Task requirements: Line by line, output the material without altering anything.

Information supplied:
▼

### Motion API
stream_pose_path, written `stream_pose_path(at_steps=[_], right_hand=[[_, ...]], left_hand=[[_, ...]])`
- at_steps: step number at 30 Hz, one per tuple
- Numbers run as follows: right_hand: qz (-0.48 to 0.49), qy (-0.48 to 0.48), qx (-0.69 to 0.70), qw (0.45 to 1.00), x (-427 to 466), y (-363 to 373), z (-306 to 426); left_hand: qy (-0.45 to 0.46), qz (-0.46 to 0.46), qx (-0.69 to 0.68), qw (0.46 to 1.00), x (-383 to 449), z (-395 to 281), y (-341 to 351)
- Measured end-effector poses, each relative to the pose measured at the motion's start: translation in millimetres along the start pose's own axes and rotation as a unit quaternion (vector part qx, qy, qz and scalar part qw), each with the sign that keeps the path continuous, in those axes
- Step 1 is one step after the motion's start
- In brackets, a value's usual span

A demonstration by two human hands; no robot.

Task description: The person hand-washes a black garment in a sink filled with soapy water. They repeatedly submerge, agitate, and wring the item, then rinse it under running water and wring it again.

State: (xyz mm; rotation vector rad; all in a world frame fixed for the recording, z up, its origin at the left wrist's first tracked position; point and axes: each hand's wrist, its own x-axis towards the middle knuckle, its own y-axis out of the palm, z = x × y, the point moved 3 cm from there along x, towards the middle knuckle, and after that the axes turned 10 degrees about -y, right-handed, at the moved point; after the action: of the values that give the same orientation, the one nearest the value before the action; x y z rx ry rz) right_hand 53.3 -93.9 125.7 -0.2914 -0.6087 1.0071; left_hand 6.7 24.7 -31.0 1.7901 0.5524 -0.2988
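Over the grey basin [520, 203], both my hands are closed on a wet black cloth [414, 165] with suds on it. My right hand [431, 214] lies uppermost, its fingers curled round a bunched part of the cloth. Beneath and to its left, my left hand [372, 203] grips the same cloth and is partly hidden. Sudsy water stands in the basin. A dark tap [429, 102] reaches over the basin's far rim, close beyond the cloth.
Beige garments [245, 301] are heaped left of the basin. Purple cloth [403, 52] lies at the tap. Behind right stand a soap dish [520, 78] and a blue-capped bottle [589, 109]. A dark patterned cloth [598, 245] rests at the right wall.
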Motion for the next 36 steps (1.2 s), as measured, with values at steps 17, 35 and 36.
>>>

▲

Written answer:
### Motion API
stream_pose_path, written `stream_pose_path(at_steps=[_], right_hand=[[_, ...]], left_hand=[[_, ...]])`
- at_steps: step number at 30 Hz, one per tuple
- Numbers run as follows: right_hand: qz (-0.48 to 0.49), qy (-0.48 to 0.48), qx (-0.69 to 0.70), qw (0.45 to 1.00), x (-427 to 466), y (-363 to 373), z (-306 to 426); left_hand: qy (-0.45 to 0.46), qz (-0.46 to 0.46), qx (-0.69 to 0.68), qw (0.46 to 1.00), x (-383 to 449), z (-395 to 281), y (-341 to 351)
- Measured end-effector poses, each relative to the pose measured at the motion's start: translation in millimetres along the start pose's own axes and rotation as a unit quaternion (vector part qx, qy, qz and scalar part qw), each with the sign that keeps the path continuous, in those axes
- Step 1 is one step after the motion's start
- In brackets, a value's usual span

A demonstration by two human hands; no robot.

Task description: The person hand-washes a black garment in a sink filled with soapy water. They repeatedly submerge, agitate, and wring the item, then rinse it under running water and wring it again.

State: (xyz mm; rotation vector rad; all in a world frame fixed for the recording, z up, its origin at the left wrist's first tracked position; point and axes: each hand's wrist, its own x-axis towards the middle knuckle, its own y-axis out of the palm, z = x × y, the point moved 3 cm from there along x, towards the middle knuckle, and after that the axes turned 10 degrees about -y, right-handed, at the moved point; after the action: of the values that give the same orientation, the one nearest the value before the action; x y z rx ry rz) right_hand 53.3 -93.9 125.7 -0.2914 -0.6087 1.0071; left_hand 6.7 24.7 -31.0 1.7901 0.5524 -0.2988
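Over the grey basin [520, 203], both my hands are closed on a wet black cloth [414, 165] with suds on it. My right hand [431, 214] lies uppermost, its fingers curled round a bunched part of the cloth. Beneath and to its left, my left hand [372, 203] grips the same cloth and is partly hidden. Sudsy water stands in the basin. A dark tap [429, 102] reaches over the basin's far rim, close beyond the cloth.
Beige garments [245, 301] are heaped left of the basin. Purple cloth [403, 52] lies at the tap. Behind right stand a soap dish [520, 78] and a blue-capped bottle [589, 109]. A dark patterned cloth [598, 245] rests at the right wall.
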Motion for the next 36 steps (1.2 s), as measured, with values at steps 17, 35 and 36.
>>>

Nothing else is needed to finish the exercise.